Desde cuando Correa dejó la presidencia, se han multiplicado las críticas a su gobierno y, al ritmo diario del descubrimiento de nuevas incorrecciones, crece el repudio popular. La justicia, libre de las trabas que la inmovilizaron, ha empezado a actuar. La prohibición de investigar las denuncias, ordenada para todas las sumisas funciones del Estado -como ahora lo confiesan, sin vergüenza alguna, los partidarios del gobierno- ha dado paso a la voluntad de echar luz sobre las actuaciones dudosas de Correa y sus súbditos.
Insolente primero, incrédulo después, aterrorizado ahora, Correa ha ido reaccionando según las variaciones pasionales de su inestable temperamento. Rechazó indignado, cuando se creyó encubierto y protegido, las acusaciones y amenazó con regresar al Ecuador a imponer orden; luego, se declaró víctima de una persecución política organizada por ineptos y desleales; y finalmente, aterrorizado ante los indicios que van saliendo a la luz y que lo inculpan de incorrecciones en la administración de los dineros públicos y -peor aún- de atentados contra la vida y otros derechos de los ciudadanos, se ha refugiado en el extranjero para eludir a la justicia nacional. Cínico al extremo, ha anunciado que pedirá protección a los organismos internacionales cuya competencia negó en el pasado y contra los que organizó campañas de desprestigio. Su mejor argumento para responder a todos los indicios que le acusan ha consistido en negar el conocimiento de los hechos y tratar a sus acusadores de traidores a la causa revolucionaria. Sus abogados han usado recursos básicamente procesales para defenderlo. Nada han dicho ni el uno ni los otros sobre la sustancia de las acusaciones.
Poco a poco, sus antiguas hordas empiezan a silenciarse y a distanciarse de él. Sus ex ministros y asambleístas, llamados a declarar, eluden hablar de sus propias responsabilidades pero manifiestan que Correa conocía y decidía sobre todo, lo que le ha forzado a reconocer, tibiamente, su responsabilidad política.
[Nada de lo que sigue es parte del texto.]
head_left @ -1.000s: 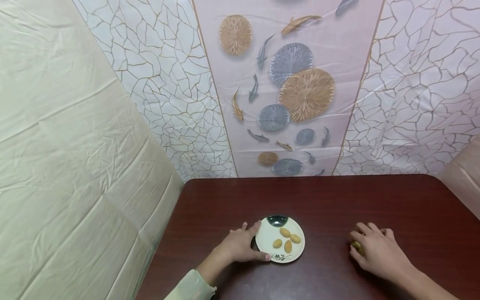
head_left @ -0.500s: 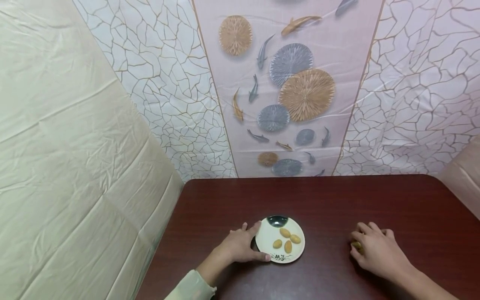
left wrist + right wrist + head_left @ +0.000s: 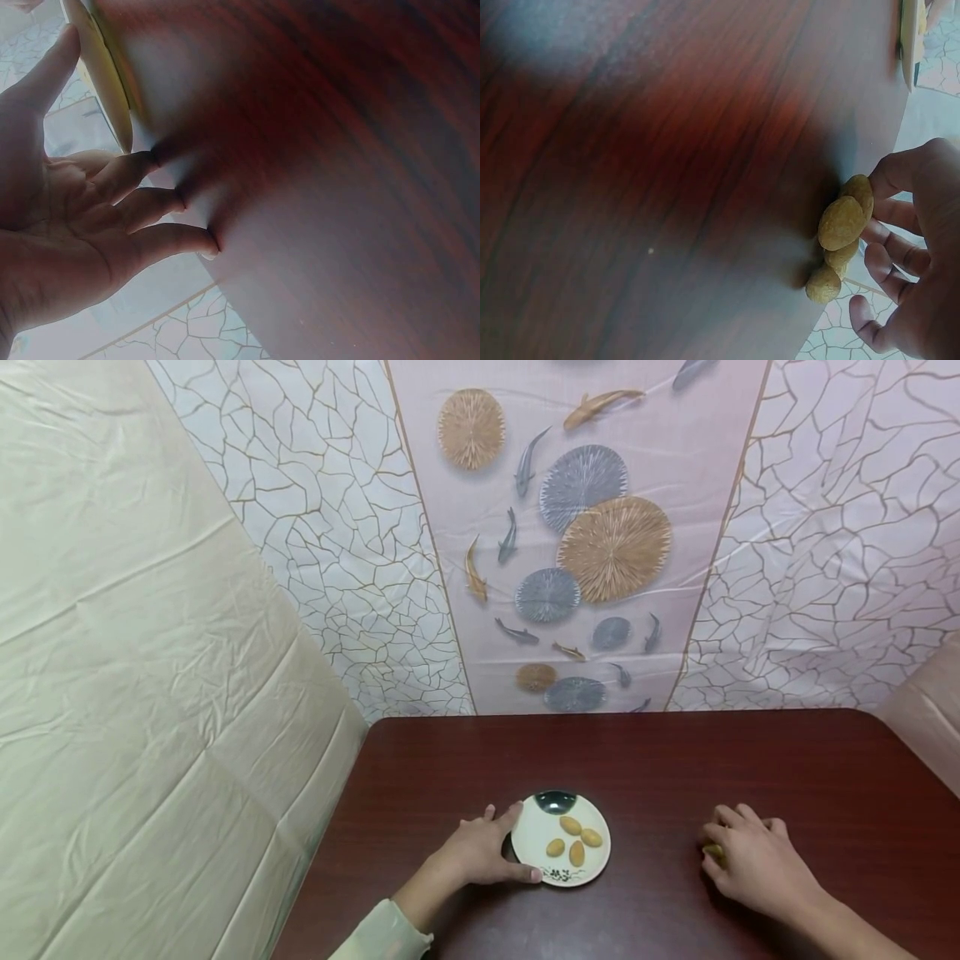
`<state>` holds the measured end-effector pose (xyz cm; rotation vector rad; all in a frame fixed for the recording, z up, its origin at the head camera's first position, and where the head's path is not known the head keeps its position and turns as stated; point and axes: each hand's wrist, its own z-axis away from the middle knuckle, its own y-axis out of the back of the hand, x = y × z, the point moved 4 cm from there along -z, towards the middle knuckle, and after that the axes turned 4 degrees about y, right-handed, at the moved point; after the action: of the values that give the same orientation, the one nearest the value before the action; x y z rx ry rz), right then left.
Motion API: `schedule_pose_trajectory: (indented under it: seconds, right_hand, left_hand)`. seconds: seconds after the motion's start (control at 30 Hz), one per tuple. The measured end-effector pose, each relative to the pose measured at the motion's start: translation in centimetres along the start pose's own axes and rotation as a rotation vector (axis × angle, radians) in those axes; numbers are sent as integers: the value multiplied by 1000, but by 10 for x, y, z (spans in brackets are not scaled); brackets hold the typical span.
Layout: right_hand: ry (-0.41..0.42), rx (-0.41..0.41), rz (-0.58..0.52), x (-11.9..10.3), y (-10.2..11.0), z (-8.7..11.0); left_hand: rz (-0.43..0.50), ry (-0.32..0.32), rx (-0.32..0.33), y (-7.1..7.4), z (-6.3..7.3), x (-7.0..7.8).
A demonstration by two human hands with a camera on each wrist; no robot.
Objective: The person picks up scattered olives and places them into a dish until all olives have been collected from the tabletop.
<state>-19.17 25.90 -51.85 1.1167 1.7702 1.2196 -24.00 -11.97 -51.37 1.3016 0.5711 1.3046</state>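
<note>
My left hand (image 3: 480,852) holds the left rim of a small round plate (image 3: 531,831), thumb and index finger on the rim, other fingers reaching down to the tabletop in the left wrist view. Several oval yellow-brown nut-like pieces (image 3: 577,853) lie on the plate, spaced in a loose group. Well to the right, my right hand (image 3: 757,860) bends over a small cluster of similar oval pieces (image 3: 841,223) on the table. Its thumb and fingers curl about them, the thumb touching one. From above, most of the cluster is hidden by the hand.
The dark red-brown table (image 3: 637,752) reaches back to a patterned cloth wall (image 3: 570,543). A pale quilted cloth (image 3: 187,693) hangs along its left side. Bare tabletop lies between the plate and the right hand.
The piece showing between my right thumb and index finger has shifted slightly, with less of it in sight. The left hand and the plate stay put.
</note>
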Motion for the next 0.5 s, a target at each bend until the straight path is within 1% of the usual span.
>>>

La amoralidad de Correa abonó las reacciones biliares de un pueblo que, al ver la luz, rápidamente está yendo de la adhesión apasionada a la más profunda decepción. La justicia empieza a recorrer caminos de imparcialidad. Debe seguir por ellos, prestigiándose al actuar con diligencia y objetividad, sujeta estrictamente a la ley. No debe caer, por ninguna razón o motivo, en el campo de la venganza. Se explica que el pueblo ecuatoriano haga uso legítimo de sus sentimientos como una forma de castigar al tirano, pero no debe dejar que su justa indignación se transforme en odio destructor. La justicia es altísima obra democrática que nace de la sabiduría y busca proteger el orden social. La magnanimidad y la severidad en el marco de la ley es y debe ser la medida de su grandeza.